Afdeling stelt grens aan opleggen duurzaamheidseisen via zorgplicht of milieuvergunning aan bedrijven
De Afdeling bestuursrechtspraak van de Raad van State ("Afdeling") heeft op 17 april 2019 een belangrijke uitspraak gewezen voor de milieupraktijk. De Afdeling overweegt dat geen vergunningvoorschriften kunnen worden opgelegd tot het maken van een besparingsplan voor een geheel vervoerstraject van en naar de inrichting.

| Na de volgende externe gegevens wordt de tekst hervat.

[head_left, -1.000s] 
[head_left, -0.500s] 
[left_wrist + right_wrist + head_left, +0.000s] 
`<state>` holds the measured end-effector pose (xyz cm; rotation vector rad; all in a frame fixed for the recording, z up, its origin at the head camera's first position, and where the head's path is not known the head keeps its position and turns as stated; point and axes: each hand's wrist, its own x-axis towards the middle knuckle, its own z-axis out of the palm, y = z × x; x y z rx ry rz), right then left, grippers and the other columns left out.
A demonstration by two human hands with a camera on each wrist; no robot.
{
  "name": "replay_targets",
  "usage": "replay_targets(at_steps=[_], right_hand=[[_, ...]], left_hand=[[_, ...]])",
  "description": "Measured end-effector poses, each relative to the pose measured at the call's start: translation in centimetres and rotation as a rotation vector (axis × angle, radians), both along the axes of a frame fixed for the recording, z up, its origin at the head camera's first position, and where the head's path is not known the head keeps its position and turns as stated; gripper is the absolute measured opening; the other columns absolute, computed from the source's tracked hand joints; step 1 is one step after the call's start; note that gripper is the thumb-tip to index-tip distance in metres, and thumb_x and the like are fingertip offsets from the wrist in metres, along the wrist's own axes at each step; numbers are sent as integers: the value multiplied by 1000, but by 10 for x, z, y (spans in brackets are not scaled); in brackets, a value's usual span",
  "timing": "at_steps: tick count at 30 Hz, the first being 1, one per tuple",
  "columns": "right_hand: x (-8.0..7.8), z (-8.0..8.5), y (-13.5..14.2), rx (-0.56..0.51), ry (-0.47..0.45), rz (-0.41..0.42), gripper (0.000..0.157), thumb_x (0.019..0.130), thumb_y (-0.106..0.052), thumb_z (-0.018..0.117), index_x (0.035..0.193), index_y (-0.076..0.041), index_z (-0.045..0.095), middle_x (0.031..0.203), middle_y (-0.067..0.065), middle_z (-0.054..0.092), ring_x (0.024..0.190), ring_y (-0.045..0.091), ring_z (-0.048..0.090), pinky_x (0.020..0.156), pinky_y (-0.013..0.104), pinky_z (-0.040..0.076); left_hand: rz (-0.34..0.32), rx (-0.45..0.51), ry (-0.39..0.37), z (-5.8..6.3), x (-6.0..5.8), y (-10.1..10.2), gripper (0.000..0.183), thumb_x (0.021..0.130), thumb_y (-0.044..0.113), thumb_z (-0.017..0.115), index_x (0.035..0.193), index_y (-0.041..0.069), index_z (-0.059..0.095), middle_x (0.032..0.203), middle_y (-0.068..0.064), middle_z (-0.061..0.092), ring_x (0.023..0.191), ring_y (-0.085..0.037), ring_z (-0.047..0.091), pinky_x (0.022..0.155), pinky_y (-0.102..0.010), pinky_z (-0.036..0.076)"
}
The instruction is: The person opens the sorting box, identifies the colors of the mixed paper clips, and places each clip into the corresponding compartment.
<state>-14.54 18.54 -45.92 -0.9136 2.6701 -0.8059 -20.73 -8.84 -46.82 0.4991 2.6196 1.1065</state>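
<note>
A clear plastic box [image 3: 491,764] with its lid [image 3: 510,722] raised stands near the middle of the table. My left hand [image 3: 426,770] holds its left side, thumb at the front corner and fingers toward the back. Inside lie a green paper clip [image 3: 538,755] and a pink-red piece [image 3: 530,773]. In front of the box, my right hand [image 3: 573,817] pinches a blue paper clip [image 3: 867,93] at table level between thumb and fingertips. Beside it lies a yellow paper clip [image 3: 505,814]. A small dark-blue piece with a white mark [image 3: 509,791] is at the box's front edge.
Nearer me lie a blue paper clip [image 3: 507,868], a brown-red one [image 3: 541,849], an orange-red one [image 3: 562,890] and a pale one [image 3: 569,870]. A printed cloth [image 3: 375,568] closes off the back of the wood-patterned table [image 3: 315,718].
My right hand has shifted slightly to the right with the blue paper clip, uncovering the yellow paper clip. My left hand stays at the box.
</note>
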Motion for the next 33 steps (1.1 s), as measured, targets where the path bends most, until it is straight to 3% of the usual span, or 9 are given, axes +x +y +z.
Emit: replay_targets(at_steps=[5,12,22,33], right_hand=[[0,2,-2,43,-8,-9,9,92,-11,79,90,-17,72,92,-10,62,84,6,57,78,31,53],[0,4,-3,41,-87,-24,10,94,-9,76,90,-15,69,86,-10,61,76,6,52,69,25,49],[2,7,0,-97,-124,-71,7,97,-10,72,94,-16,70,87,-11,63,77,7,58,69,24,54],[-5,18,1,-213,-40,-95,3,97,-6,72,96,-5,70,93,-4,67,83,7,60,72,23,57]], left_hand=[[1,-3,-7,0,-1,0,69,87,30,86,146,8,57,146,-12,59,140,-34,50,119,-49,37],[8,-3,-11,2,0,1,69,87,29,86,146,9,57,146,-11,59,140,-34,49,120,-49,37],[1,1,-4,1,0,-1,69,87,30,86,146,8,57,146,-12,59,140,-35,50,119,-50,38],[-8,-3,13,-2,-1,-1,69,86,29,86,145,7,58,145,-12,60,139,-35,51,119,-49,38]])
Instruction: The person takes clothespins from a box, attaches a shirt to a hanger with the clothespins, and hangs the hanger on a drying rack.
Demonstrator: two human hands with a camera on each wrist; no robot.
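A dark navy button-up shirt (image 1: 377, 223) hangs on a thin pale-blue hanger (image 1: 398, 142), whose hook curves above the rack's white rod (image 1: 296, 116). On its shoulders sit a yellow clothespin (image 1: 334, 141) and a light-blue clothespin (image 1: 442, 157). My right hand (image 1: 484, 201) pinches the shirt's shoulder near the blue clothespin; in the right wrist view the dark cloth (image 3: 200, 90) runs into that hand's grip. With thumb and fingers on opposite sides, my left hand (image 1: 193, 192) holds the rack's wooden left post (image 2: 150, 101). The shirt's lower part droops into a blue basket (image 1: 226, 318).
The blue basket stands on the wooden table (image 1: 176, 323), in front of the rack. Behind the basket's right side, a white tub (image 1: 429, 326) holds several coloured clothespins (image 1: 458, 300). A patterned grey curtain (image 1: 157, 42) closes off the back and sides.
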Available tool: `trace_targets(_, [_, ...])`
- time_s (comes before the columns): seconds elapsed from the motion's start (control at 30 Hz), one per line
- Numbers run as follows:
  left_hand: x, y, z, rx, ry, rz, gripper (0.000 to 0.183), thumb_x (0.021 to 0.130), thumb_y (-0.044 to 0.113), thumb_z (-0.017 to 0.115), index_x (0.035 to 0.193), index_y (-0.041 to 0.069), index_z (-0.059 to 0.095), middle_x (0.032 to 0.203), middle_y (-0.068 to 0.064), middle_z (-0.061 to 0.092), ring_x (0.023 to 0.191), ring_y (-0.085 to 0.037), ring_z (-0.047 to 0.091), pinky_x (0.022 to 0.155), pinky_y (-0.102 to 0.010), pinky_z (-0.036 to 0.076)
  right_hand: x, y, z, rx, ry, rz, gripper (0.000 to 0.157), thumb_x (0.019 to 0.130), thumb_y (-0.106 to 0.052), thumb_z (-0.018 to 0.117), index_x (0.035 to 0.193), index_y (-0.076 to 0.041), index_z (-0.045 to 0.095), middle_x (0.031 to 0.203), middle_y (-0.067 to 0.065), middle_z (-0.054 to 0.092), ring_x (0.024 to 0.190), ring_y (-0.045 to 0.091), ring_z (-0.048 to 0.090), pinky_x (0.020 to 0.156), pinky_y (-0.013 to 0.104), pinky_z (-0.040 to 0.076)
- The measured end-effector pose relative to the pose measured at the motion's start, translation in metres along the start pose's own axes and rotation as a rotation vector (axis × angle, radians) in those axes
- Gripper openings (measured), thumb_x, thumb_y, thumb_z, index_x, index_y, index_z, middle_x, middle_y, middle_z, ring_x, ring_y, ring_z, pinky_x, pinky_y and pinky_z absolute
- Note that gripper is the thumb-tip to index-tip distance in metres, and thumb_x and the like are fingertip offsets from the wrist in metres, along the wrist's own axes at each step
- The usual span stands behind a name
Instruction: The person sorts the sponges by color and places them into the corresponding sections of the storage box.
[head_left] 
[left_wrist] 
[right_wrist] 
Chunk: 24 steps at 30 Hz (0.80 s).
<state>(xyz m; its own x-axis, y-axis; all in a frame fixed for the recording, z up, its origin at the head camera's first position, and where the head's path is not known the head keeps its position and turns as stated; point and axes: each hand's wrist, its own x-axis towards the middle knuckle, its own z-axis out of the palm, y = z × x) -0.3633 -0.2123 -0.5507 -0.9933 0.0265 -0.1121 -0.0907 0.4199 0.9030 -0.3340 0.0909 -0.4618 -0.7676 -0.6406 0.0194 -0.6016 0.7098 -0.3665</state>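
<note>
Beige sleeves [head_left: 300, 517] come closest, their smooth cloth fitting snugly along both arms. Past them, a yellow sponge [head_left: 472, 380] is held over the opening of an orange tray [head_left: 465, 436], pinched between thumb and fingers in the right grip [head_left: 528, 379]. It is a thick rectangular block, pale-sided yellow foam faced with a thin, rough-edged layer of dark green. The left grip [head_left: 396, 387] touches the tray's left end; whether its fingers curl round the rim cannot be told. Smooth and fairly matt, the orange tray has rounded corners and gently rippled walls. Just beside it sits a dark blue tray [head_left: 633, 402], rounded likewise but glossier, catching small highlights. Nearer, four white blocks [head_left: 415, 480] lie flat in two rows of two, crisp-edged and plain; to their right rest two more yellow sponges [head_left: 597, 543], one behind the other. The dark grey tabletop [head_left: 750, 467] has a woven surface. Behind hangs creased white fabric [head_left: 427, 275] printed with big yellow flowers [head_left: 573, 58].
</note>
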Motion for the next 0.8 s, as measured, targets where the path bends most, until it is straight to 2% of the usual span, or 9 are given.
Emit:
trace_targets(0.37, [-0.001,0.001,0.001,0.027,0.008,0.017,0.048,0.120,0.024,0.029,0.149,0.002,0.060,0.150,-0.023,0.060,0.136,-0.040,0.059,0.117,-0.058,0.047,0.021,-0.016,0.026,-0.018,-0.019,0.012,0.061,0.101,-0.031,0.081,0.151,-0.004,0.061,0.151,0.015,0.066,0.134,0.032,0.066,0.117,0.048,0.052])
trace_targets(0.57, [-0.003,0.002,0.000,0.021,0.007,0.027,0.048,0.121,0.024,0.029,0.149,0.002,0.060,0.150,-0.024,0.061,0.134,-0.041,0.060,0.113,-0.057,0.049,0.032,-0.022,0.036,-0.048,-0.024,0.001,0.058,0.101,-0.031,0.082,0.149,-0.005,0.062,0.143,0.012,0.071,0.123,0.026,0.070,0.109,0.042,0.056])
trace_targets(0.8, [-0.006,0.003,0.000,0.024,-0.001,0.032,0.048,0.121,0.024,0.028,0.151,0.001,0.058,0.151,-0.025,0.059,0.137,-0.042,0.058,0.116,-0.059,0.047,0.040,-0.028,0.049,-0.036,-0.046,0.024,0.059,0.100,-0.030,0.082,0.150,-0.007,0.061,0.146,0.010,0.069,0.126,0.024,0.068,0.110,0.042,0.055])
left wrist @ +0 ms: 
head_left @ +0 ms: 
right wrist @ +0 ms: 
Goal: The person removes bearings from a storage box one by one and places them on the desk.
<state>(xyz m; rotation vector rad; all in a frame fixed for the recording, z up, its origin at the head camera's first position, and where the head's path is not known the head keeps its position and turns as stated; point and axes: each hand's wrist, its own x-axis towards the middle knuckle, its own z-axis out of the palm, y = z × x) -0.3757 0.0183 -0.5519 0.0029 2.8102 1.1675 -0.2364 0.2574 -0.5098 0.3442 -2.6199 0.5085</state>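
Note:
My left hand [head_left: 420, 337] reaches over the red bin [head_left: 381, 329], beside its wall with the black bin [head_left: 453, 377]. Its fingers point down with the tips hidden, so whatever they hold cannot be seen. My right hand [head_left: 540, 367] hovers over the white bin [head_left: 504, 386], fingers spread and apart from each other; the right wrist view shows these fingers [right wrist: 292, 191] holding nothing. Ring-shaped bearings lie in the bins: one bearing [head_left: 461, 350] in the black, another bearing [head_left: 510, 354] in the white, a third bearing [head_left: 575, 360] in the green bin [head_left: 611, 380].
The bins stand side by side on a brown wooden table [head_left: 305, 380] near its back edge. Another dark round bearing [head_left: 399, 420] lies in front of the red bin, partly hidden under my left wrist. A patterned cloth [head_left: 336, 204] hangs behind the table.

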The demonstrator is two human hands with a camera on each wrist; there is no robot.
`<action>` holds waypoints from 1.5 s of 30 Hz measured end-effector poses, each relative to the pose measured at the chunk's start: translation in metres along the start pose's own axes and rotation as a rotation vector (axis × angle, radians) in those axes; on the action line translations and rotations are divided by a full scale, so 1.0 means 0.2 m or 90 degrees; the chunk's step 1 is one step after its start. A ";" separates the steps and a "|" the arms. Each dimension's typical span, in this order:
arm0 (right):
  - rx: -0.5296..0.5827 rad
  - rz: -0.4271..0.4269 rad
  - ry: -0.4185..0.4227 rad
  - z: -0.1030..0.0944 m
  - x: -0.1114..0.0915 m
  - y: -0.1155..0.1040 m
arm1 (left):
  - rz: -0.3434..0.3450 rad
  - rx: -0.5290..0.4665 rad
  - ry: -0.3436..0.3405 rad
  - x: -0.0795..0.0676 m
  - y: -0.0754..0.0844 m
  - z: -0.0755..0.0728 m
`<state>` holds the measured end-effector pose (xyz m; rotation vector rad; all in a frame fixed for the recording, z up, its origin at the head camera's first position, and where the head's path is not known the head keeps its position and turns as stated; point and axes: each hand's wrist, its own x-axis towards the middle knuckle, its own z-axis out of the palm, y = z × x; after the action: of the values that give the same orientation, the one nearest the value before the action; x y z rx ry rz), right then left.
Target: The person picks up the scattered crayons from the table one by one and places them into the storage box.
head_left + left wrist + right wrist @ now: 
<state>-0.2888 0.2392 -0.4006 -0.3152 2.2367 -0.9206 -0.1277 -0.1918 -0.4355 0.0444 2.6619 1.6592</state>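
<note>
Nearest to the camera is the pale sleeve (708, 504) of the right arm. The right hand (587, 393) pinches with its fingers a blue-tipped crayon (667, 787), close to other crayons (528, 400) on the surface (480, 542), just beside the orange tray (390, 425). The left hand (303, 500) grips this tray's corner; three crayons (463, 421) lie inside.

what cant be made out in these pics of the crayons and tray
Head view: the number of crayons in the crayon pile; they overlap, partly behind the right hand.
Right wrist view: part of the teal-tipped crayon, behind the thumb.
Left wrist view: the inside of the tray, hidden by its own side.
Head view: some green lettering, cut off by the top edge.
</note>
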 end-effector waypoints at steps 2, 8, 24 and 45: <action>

Deze milieugevolgen kunnen niet worden toegerekend aan een inrichting. Niet op basis van de Wet algemene bepalingen omgevingsrecht ("Wabo"), en daarmee ook niet op basis van de algemene zorgplicht ingevolge de Wet milieubeheer ("Wm"). Hiermee stelt de Afdeling een grens aan de ruime invulling van de zorgplicht die bestuursorganen hanteren als algemene grondslag om duurzaamheidseisen op te leggen aan bedrijven. In dit blogbericht bespreken wij wat dit betekent voor de praktijk en kijken wij vooruit naar de Omgevingswet.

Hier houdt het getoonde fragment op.